WORK INSTRUCTION | The answer must consist only of the lines from the line with "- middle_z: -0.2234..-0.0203" to the line with "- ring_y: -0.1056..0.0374", both included, exactly as they stand below.

-- AVAILABLE DATA follows --

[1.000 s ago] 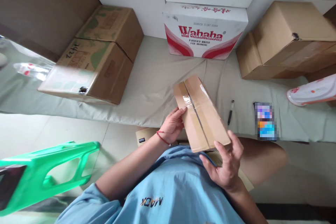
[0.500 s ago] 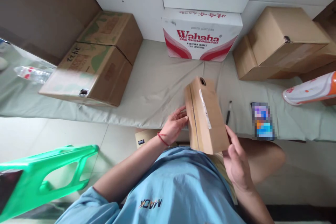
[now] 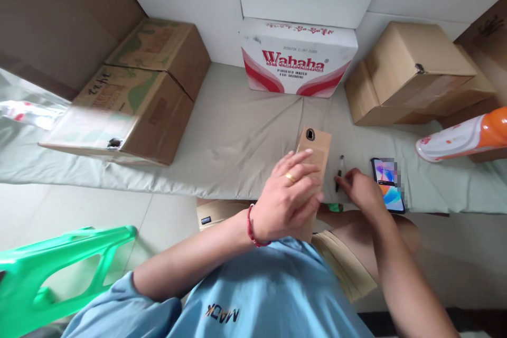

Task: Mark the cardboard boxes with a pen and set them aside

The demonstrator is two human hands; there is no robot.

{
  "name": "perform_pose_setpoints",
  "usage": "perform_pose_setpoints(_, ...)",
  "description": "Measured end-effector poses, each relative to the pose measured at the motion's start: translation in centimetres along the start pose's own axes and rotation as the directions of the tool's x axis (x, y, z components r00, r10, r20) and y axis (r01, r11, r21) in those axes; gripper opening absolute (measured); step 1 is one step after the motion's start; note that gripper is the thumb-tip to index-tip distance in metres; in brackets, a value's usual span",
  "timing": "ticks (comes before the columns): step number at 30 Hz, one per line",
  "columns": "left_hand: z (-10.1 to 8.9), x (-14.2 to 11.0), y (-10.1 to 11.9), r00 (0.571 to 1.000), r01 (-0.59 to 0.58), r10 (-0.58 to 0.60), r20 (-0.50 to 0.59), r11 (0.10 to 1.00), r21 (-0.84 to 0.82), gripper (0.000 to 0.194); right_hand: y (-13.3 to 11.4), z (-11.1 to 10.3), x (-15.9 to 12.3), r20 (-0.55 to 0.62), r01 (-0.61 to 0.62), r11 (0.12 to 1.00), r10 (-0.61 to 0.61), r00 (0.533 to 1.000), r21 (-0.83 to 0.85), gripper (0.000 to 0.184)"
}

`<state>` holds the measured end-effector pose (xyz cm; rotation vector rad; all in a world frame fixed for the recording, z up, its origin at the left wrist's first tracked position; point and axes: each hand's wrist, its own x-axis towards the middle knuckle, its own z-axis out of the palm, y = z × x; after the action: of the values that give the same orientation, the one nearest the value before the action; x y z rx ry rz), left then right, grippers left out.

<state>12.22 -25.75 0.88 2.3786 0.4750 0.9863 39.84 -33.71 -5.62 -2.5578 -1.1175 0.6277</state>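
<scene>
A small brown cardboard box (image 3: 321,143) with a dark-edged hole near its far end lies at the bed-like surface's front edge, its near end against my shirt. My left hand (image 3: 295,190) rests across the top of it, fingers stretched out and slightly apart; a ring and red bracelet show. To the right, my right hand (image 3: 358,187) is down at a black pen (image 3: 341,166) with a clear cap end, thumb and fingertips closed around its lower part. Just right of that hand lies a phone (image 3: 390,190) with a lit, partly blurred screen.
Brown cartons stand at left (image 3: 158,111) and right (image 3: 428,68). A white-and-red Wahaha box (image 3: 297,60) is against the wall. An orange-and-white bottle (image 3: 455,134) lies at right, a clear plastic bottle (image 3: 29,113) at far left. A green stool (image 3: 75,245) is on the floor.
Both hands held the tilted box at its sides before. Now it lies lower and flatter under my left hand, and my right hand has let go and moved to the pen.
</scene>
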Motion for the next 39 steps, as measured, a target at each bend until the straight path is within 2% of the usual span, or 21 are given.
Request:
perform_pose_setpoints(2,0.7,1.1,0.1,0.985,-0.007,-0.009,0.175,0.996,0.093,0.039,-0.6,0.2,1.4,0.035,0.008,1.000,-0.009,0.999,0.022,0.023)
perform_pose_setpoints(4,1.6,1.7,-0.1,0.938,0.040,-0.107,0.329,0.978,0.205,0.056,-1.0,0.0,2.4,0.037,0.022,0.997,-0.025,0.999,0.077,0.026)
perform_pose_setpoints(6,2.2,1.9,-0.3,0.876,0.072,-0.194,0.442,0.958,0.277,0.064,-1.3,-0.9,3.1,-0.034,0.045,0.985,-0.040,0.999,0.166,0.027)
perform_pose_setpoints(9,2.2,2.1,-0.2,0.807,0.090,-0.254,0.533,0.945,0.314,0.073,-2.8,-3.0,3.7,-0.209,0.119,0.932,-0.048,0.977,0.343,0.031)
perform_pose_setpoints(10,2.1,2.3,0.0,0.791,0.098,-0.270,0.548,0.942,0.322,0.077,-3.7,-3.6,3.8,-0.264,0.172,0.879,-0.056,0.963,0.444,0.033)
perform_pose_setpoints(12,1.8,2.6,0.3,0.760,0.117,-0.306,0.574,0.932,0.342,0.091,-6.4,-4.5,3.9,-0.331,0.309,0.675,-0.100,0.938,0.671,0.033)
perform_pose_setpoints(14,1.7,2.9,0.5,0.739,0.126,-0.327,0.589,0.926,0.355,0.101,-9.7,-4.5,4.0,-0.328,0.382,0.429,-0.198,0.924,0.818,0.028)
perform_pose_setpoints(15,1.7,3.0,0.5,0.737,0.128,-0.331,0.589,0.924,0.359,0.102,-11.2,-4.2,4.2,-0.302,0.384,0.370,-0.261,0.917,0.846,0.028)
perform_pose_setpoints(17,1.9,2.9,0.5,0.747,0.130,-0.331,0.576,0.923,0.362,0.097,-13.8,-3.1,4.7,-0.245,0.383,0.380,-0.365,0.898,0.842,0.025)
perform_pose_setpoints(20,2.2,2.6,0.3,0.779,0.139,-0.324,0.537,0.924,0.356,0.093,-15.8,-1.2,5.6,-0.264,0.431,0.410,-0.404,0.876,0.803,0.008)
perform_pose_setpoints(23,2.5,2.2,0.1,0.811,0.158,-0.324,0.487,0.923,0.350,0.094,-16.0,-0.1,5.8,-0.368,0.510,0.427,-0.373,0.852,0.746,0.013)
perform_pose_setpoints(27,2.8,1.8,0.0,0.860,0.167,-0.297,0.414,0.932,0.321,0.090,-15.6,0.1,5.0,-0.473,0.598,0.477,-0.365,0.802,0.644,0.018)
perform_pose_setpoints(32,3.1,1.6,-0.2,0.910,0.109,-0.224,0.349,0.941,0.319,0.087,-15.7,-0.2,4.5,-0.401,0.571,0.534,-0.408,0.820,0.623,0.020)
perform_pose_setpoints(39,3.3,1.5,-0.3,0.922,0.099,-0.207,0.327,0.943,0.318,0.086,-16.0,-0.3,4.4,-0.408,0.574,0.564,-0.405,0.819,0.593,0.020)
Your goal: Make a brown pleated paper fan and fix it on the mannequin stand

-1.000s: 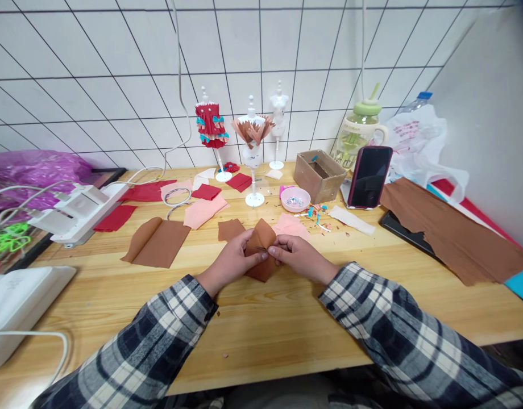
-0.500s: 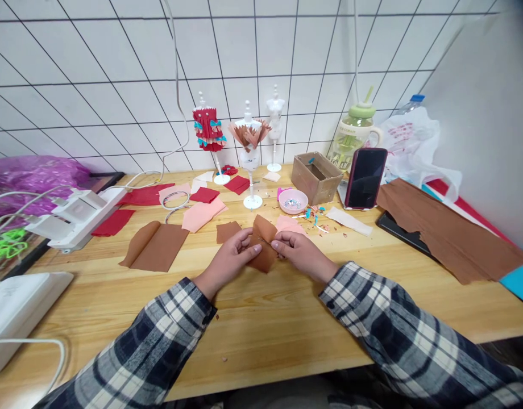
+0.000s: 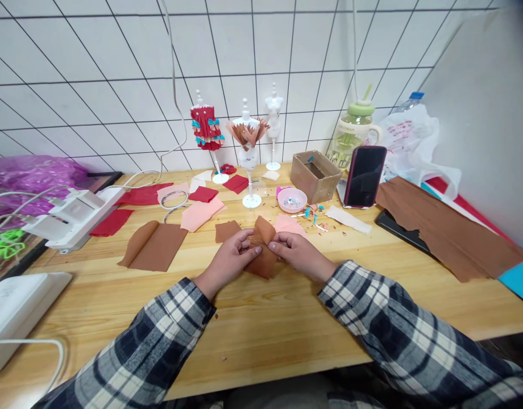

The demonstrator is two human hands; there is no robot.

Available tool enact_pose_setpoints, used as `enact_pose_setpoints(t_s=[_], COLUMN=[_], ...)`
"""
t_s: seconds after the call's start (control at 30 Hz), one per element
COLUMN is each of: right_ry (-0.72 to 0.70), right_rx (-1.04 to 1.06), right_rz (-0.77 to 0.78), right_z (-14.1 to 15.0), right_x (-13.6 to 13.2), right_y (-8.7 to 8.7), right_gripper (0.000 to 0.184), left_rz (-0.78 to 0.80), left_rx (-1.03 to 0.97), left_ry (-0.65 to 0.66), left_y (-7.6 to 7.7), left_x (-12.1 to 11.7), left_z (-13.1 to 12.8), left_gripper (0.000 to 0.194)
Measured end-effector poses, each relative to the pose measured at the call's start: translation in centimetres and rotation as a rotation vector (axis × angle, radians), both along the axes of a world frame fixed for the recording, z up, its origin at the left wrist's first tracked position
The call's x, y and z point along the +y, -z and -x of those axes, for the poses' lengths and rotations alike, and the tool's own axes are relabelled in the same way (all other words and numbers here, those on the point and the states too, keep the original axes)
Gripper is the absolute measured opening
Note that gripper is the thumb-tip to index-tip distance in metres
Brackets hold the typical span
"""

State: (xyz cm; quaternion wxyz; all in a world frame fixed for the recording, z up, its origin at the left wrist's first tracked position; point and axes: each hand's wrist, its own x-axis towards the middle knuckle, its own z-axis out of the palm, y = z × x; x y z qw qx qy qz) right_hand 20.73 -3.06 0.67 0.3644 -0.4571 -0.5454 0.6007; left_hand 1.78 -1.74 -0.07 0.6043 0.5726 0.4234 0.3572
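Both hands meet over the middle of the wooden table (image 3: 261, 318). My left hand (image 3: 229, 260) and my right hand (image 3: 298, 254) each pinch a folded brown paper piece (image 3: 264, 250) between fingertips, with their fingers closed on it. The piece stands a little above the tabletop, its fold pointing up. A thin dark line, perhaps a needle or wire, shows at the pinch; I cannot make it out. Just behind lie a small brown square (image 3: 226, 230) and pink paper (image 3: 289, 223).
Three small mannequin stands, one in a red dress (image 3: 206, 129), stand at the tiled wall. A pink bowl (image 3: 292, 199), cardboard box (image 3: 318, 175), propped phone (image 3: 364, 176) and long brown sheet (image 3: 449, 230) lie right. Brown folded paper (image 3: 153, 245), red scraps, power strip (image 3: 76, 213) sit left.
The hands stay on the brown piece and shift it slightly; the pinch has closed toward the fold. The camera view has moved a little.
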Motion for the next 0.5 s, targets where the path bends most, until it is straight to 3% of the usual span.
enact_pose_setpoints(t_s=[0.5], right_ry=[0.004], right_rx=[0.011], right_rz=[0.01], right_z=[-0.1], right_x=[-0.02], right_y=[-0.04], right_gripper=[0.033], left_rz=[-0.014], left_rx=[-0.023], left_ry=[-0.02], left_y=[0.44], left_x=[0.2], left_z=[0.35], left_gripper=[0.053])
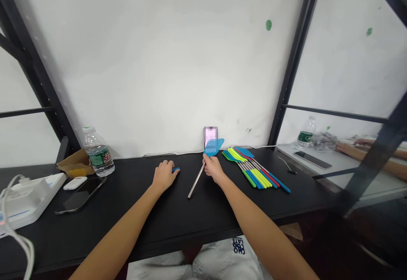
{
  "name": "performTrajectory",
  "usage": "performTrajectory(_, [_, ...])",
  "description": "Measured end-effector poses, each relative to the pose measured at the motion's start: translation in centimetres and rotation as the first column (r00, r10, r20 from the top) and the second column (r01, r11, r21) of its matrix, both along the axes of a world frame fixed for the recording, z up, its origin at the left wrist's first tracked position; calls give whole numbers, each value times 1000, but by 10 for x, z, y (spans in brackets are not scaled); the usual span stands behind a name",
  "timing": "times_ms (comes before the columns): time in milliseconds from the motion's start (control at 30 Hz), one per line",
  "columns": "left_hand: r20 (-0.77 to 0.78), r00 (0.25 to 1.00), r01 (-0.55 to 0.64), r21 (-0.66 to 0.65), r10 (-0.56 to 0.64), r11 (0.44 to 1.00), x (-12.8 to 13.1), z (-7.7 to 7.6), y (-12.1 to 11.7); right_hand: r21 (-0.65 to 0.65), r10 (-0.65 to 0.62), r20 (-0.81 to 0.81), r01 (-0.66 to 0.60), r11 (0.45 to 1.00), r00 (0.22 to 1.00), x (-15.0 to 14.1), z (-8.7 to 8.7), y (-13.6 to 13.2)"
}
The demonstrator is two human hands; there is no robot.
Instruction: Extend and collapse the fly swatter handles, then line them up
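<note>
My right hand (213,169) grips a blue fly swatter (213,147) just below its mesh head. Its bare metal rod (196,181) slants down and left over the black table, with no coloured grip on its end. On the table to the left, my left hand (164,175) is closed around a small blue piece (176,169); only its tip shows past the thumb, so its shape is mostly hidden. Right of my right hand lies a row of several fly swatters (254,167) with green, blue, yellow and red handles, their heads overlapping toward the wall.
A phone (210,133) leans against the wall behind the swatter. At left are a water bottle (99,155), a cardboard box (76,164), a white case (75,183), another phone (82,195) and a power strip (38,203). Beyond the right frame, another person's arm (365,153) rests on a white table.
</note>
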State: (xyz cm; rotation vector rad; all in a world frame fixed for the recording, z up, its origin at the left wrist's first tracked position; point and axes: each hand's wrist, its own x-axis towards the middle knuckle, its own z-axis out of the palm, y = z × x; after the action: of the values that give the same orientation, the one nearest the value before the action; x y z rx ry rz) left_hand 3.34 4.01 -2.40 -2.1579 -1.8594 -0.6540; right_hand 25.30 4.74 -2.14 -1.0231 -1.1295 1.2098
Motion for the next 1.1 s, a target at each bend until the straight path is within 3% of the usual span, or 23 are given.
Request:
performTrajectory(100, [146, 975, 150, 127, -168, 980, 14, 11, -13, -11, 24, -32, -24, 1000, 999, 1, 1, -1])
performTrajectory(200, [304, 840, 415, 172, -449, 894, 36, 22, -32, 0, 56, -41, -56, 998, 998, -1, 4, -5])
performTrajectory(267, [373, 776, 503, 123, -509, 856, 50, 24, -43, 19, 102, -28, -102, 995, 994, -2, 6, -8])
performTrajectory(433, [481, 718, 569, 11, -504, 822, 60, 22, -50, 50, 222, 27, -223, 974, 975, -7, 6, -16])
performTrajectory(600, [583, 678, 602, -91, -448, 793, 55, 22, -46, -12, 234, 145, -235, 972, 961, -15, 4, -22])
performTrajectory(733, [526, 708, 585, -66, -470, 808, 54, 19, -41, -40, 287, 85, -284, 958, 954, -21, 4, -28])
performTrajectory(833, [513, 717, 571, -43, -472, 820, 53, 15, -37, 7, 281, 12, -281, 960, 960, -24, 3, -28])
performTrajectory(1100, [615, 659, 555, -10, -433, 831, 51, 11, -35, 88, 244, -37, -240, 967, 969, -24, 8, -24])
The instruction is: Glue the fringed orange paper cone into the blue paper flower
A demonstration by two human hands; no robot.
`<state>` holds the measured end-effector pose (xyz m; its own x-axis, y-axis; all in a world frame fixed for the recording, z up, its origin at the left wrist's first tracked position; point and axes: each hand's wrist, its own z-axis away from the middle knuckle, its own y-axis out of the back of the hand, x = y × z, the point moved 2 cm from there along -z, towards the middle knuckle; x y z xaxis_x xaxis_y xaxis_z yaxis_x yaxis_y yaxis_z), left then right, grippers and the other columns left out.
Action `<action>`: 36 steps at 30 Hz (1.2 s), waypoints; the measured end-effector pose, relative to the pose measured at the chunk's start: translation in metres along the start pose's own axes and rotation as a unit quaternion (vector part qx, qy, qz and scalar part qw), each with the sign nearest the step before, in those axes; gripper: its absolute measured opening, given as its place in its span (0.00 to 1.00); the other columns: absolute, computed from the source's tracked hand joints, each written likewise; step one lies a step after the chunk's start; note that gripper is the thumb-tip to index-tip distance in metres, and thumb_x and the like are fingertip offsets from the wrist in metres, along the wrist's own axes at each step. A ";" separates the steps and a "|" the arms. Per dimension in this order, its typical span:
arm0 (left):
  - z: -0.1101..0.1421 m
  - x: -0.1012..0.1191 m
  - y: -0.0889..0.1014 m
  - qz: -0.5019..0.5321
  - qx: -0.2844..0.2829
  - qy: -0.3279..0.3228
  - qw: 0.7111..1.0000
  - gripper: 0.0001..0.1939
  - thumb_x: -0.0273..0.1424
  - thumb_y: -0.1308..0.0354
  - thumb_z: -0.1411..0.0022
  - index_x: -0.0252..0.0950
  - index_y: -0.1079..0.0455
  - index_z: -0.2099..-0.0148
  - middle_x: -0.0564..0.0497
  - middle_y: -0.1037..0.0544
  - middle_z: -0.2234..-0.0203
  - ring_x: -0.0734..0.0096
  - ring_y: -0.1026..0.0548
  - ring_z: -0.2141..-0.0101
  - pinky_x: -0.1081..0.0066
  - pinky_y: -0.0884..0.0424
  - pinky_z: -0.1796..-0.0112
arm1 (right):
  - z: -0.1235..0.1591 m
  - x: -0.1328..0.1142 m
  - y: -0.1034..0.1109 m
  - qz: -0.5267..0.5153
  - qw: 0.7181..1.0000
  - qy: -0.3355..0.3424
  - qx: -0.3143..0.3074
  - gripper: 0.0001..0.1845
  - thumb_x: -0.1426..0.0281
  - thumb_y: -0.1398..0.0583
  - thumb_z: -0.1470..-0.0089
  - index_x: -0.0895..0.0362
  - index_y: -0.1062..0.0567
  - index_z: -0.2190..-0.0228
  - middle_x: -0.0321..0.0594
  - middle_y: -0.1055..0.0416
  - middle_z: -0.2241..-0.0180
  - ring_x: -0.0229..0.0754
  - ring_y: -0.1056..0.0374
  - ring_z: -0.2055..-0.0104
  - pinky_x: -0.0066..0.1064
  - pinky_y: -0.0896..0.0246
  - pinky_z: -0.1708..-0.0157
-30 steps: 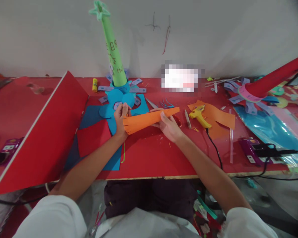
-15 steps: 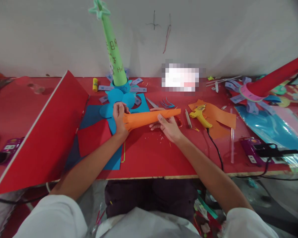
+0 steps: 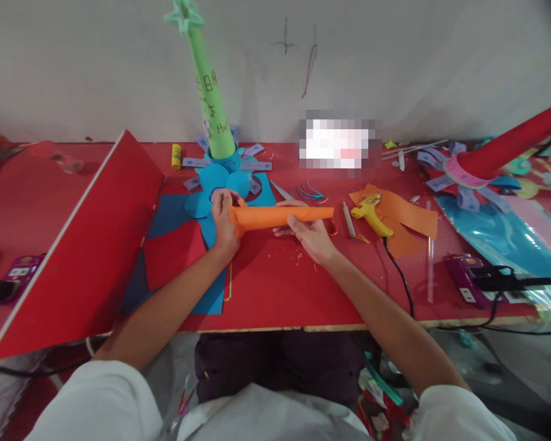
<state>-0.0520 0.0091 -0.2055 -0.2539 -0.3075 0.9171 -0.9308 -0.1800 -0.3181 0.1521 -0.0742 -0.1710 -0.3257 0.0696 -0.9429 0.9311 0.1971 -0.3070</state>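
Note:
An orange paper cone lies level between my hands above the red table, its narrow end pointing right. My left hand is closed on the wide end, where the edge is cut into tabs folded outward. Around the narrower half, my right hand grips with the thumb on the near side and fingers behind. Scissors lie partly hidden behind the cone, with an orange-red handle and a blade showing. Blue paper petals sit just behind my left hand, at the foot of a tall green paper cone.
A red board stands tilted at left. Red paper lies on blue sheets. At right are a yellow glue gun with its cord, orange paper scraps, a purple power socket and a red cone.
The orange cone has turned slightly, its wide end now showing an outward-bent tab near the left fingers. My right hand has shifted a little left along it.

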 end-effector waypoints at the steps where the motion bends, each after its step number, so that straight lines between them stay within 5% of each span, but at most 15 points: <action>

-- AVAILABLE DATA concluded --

RESPONSE FOR THIS EXERCISE |
  - middle_z: -0.2234..-0.0203
  - ring_x: -0.0734..0.0096
  - ring_y: -0.1026..0.0548
  - ring_z: -0.2141..-0.0101
  - pinky_x: -0.1081..0.0066
  - pinky_y: -0.0884..0.0424
  - pinky_z: -0.1796..-0.0112
arm1 (right):
  - z: -0.1235..0.1591 m
  - x: -0.1328..0.1142 m
  - y: -0.1034..0.1109 m
  - qz: -0.5267..0.5153
  - qw: 0.7181..1.0000
  - qy: -0.3355..0.3424
  - qx: -0.3143..0.3074
  - gripper: 0.0001..0.1845
  - thumb_x: -0.1426..0.0281
  - thumb_y: -0.1398..0.0583
  - thumb_z: -0.1470..-0.0089
  - index_x: -0.0895..0.0362
  - index_y: -0.1062..0.0567
  - index_z: -0.2190..-0.0228
  - middle_x: -0.0321..0.0594
  - middle_y: -0.1055..0.0416
  - middle_z: -0.2241..-0.0180
  - ring_x: -0.0229..0.0754
  - ring_y: -0.1056..0.0374

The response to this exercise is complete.